Finance teams using Nuvo can use the information to review credit applications, monitor portfolios and manage collections. Users can assess business risk, adjust credit exposure, review payment behaviour and track material company changes without switching between separate systems.

One use case outlined by the companies involves suppliers or distributors trying to identify signs of bankruptcy among customers. In that scenario, a monitoring agent can be set to detect changing PAYCE Scores or slowing payments across a customer portfolio, then review CreditRiskMonitor data and other sources for signs of financial stress or payment problems with other vendors.

CreditRiskMonitor provides daily updated financial risk intelligence on public and private companies worldwide. Credit and procurement teams use its platform to monitor bankruptcy risk, payment behaviour, company news and other developments that may affect a customer's ability to pay.

Nuvo focuses on the order-to-cash process for suppliers, combining customer onboarding, credit and fraud checks, collections, payments and cash application workflows in a single system linked to a verified trade network.

Workflow change

The move reflects a broader effort by finance software providers to embed external risk data directly into operational processes, rather than leaving credit teams to gather information through separate tools and manual checks. For companies managing large customer portfolios, that shift can affect how quickly they approve new accounts, revise credit limits and respond to signs of deteriorating payment performance.

Credit intelligence has become a more prominent part of working capital management as businesses seek earlier warning signs of customer distress. In practice, delayed payment patterns, adverse news and shifting credit indicators can shape collection priorities and exposure decisions well before a formal default or insolvency event.

By embedding risk signals into routine workflows, the integration aims to change how decisions are made at onboarding and throughout ongoing account management. That includes automated prompts and reviews within finance operations, where teams often balance the need to approve sales quickly with the need to limit bad-debt risk.

Sid Malladi, Co-Founder and Chief Executive Officer of Nuvo, said the focus was on giving teams earlier access to risk information within day-to-day processes.

"Credit teams need to move quickly, but they also need better risk signals," said Malladi. "By integrating CreditRiskMonitor into Nuvo, we are bringing financial risk intelligence into the earliest stages of the customer lifecycle and making it available inside the workflows teams use every day."

The integration is positioned to reduce manual research and system switching for credit teams. That matters in functions where staff often review external reports, internal payment histories and news sources separately before deciding whether to approve an account or alter terms.
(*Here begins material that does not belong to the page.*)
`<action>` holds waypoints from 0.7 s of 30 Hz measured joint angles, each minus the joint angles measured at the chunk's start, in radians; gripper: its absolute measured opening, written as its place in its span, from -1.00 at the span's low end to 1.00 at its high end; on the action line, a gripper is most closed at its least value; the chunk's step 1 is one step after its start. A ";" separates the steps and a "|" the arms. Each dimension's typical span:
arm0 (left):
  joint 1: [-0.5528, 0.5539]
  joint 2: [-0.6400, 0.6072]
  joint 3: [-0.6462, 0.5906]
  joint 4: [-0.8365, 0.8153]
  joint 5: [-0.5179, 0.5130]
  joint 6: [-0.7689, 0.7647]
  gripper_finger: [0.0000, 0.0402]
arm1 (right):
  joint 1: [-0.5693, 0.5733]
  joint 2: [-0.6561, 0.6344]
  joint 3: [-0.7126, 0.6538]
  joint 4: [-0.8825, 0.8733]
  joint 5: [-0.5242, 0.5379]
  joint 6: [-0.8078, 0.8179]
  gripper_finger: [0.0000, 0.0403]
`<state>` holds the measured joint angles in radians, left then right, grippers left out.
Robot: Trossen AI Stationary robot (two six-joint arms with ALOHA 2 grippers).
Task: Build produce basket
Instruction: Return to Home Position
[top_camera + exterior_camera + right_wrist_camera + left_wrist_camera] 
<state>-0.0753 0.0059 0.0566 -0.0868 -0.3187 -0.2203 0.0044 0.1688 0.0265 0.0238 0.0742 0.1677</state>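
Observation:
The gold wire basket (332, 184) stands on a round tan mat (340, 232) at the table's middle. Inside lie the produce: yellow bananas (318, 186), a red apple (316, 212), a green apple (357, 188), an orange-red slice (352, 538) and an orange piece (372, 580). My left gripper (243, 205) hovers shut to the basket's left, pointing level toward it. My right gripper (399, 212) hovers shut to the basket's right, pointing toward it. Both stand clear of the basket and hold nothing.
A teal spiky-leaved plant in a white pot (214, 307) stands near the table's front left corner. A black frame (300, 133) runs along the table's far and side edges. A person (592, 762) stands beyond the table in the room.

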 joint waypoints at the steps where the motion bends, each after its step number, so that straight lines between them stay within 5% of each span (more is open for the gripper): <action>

CreditRiskMonitor says its products are used by nearly 40% of the Fortune 1000, as well as more than 1,000 other large corporations worldwide. The company sells subscription products that provide access to commercial credit reports, bankruptcy risk analytics, financial and payment information, and curated news on public and private companies.

Risk signals

The data now available inside Nuvo includes company risk information and credit limit guidance, along with alerts and score changes that may indicate a deterioration in a customer's financial position. For credit teams, those signals can inform decisions on whether to extend terms, increase scrutiny or intensify collection activity.

Mike Flum, Chief Executive Officer of CreditRiskMonitor, said the aim was to enable users to apply risk indicators within established workflows rather than relying on disconnected systems.

"CreditRiskMonitor helps teams identify risk earlier and act with greater confidence," said Flum. "By making our intelligence available inside Nuvo, credit teams can use risk signals directly in their onboarding, credit limit, and monitoring workflows - rather than managing that work between disconnected systems and losing hours to manual research. That means faster decisions, without sacrificing rigor."